Other than the prison and a brief trip to the closed Boise Union Pacific Depot, Boise turned into just a stop to eat…a lot. There was a stop later that afternoon for four deliciously flakey empanadas at Tango’s Empanadas and Subs. It totally looks like a hole in the wall spot, but it’s busy and smells amazing as soon as you walk through the door. There several [35?] sweet and savory options, all with an Argentinian flair. Holy crap I hadn’t ever had a empanada so good. With a gaucho [original from argentina, ground beef, eggs, olives, onions, bell peppers and spices], an el puerco [shredded pork in our homemade green salsa and potatoes], a picosa [mozzarella and jalapeños], and a caramelo [dulce de leche], I dare you to pick a favorite. Just when you thought one was your favorite, you’d have a bite of another and change your mind. I could have bought a dozen to take with us.
We went to Payette Brewing after the empanadas to try some local beer. It was super crowded, but we found a little standing area to try a taster of each of their beers. They were solid, but nothing mind blowing enough for me to remember. I always get a little giddy when a line up of beers is generally under 60 IBUs. The lower the better for me. Sorry hop fans.
For some completely unnecessary reason, I thought we needed more food after the beer. I think it was partially out of habit because we hadn’t officially had dinner, and partially because it was our last night in Boise and I wanted to eat ALL THE THINGS. So off to BBQ4Life. Yes, that was the name, and yes it was in a strip mall. I’m as sucker for all things BBQ sometimes. It was interesting because they also have a highly vegan menu, which you just don’t see all that often. I think it’s cool that they were able to have a successful meat menu as well as an equally extensive vegan one. That is hardly ever executed all that well. While I wanted the sandwich with pulled pork and mac-n-cheese (!!), I opted for the tri-tip sandwich instead. It seemed much more reasonable and isn’t something you see on all BBQ menus. The meat was really tender and light on the smoke. The only complaint was on the bread choice. It was a little overwhelming for the flavor of the BBQ. The bread should be a vehicle for consumption. Nothing more nothing less.

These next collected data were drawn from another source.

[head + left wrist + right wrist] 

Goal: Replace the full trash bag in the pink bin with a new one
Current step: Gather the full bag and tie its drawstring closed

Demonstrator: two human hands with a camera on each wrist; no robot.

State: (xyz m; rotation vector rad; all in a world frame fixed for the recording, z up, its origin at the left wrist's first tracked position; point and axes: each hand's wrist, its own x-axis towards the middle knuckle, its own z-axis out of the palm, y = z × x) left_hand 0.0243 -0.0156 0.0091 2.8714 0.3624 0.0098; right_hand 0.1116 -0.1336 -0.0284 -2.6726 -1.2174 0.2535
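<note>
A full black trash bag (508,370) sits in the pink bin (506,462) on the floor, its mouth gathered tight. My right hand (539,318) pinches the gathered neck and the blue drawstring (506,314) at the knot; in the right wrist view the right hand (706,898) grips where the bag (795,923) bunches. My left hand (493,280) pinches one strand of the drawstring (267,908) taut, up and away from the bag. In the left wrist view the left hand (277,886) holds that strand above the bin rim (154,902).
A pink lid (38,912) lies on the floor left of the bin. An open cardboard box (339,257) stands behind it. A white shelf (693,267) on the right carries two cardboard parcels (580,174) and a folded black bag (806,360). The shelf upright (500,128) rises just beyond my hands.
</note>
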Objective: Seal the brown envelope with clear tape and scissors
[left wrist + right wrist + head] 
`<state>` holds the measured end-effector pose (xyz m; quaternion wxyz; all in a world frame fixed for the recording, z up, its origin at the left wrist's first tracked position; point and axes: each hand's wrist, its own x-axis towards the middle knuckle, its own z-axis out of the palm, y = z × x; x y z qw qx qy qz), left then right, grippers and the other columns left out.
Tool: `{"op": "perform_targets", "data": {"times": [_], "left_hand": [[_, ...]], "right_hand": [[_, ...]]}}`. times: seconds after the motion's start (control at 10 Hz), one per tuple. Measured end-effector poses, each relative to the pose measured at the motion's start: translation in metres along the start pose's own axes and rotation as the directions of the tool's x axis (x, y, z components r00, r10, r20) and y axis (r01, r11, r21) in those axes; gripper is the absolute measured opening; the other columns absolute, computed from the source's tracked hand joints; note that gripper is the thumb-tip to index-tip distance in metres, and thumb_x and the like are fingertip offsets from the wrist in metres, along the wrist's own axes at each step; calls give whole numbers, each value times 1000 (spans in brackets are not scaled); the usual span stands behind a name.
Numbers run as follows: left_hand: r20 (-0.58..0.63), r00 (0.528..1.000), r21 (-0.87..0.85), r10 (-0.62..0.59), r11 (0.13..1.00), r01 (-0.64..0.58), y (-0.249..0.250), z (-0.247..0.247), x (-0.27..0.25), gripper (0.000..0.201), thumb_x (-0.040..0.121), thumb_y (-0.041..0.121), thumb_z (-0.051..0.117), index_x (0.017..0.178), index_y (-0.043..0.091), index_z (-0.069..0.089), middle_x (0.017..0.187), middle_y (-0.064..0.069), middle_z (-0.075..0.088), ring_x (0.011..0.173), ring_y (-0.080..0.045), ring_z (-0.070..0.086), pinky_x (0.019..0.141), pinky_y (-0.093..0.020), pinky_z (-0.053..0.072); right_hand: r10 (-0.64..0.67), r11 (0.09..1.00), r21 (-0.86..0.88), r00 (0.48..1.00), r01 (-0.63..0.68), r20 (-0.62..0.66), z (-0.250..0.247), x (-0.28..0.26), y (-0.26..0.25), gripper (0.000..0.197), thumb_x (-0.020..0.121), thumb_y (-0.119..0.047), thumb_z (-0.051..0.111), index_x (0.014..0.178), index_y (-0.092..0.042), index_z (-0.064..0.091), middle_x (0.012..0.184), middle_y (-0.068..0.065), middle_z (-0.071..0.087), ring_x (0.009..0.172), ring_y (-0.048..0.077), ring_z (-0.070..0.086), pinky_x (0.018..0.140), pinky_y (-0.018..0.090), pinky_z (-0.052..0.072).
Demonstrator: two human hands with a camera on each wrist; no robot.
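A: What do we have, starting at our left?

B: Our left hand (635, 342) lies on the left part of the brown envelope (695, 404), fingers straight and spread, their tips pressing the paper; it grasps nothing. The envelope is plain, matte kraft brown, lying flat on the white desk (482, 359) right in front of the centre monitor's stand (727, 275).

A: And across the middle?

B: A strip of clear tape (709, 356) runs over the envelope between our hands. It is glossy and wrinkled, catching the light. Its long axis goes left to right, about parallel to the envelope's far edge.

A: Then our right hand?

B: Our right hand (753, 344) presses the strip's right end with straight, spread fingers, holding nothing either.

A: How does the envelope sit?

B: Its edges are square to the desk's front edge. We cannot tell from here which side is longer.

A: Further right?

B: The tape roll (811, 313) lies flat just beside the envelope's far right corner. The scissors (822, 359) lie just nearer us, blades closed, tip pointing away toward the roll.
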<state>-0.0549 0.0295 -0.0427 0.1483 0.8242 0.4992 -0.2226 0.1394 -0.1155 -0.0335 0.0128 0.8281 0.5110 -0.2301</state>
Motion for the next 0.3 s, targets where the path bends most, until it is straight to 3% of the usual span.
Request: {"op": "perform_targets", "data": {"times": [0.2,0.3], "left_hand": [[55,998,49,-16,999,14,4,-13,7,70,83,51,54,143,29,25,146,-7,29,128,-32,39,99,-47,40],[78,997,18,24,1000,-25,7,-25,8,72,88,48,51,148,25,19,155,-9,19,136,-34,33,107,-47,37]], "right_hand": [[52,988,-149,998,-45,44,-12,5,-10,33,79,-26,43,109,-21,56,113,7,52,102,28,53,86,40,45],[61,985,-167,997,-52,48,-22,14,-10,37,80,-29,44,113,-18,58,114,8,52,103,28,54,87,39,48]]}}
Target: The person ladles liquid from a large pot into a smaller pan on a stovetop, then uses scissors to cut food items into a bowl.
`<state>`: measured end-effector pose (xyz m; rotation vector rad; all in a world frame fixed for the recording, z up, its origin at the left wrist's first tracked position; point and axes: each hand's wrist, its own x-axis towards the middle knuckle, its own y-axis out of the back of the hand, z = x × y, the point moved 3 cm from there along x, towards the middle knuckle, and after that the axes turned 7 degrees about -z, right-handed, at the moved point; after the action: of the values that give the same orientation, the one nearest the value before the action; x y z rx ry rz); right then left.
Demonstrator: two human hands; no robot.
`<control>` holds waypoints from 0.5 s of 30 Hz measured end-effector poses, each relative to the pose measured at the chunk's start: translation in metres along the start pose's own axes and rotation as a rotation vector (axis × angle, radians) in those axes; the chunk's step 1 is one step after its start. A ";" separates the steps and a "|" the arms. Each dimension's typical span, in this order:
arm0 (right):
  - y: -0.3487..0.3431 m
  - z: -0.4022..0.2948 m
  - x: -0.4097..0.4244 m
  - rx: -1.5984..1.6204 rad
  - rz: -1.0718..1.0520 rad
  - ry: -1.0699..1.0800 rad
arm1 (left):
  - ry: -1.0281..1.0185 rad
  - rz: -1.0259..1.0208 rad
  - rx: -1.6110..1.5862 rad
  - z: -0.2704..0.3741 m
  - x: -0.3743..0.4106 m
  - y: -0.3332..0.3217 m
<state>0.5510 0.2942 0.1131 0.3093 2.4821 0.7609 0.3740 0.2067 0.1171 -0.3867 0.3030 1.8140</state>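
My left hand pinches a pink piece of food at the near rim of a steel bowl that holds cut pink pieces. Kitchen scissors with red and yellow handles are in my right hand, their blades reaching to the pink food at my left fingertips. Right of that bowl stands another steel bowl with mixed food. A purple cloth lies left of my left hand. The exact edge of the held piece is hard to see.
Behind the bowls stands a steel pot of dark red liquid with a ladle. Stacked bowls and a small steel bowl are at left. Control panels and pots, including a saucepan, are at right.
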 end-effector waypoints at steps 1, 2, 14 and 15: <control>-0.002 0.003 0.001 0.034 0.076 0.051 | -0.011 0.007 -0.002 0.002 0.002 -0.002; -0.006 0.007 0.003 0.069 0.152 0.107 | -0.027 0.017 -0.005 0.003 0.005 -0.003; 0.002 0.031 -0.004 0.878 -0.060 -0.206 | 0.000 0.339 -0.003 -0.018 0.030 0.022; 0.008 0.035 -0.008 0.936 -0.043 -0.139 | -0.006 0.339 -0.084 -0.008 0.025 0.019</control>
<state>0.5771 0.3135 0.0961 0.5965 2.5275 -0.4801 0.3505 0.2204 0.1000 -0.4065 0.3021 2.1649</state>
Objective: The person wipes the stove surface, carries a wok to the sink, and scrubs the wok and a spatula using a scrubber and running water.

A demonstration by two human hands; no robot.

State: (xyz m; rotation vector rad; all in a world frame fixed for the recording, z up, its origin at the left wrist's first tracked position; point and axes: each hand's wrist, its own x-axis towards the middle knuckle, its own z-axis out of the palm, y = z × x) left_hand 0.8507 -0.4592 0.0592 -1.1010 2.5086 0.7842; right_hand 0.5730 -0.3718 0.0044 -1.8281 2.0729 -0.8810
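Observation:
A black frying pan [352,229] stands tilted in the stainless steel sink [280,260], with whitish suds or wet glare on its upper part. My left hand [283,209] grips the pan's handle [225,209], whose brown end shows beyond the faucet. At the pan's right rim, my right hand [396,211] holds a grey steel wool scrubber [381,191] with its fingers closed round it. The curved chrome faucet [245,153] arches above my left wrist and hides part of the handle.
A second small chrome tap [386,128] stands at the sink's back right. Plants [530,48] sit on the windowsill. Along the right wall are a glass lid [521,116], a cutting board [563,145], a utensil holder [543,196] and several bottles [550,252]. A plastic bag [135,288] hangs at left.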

That was pretty much the end of Boise. We stopped at Flying M Coffeehouse the next morning for a really bold Americano, my tastebuds almost wanted half and half. That hardly ever happens. The place was packed, and it felt much more cozy and rustic. The display case was full of house baked goods, so we took a cookie for the road. Breakfast of champions! Just kidding, we went to a little divy drive-thru burger place that supposedly sold “great breakfast burritos.” Great is relative, but was a solid option. It was a basic flour tortilla lightly filled with a scrambled egg or two, a hash brown patty cut into chunks, griddled deli sliced ham [swoon!], and a slice of slightly melted American cheese. It wasn’t winning any awards, and it tasted exactly like each individual ingredient, but I liked it. It hit the spot and would fill us up as we made our drive on towards Idaho Falls.
Who knew you could write 1,600 words about about a day in Boise?